_WHAT IS NEEDED_: Copy word for word the lines from the start of the records through the line that contains "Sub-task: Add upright", both included.

_ENTRIES SHOWN_:
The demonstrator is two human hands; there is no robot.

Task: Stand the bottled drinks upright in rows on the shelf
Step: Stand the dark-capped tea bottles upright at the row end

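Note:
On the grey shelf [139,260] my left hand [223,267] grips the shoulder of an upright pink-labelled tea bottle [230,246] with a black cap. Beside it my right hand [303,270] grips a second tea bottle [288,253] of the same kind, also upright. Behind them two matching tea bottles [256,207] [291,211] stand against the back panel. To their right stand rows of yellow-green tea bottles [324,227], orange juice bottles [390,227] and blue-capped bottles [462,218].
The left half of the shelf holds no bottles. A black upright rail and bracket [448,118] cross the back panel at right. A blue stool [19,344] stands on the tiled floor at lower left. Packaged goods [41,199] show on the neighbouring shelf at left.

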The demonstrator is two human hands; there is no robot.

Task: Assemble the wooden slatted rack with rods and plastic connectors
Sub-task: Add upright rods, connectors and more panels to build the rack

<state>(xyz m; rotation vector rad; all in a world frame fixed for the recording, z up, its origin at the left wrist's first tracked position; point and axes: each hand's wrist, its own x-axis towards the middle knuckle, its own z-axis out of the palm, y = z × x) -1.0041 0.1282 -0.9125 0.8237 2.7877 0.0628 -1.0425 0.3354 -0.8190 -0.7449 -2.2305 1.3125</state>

_TASK SOLUTION_:
The demonstrator is two human hands; there is no robot.

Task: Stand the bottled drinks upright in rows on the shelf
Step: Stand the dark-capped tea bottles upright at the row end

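Note:
On the grey shelf [139,260] my left hand [223,267] grips the shoulder of an upright pink-labelled tea bottle [230,246] with a black cap. Beside it my right hand [303,270] grips a second tea bottle [288,253] of the same kind, also upright. Behind them two matching tea bottles [256,207] [291,211] stand against the back panel. To their right stand rows of yellow-green tea bottles [324,227], orange juice bottles [390,227] and blue-capped bottles [462,218].
The left half of the shelf holds no bottles. A black upright rail and bracket [448,118] cross the back panel at right. A blue stool [19,344] stands on the tiled floor at lower left. Packaged goods [41,199] show on the neighbouring shelf at left.
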
The demonstrator is two human hands; there is no robot.

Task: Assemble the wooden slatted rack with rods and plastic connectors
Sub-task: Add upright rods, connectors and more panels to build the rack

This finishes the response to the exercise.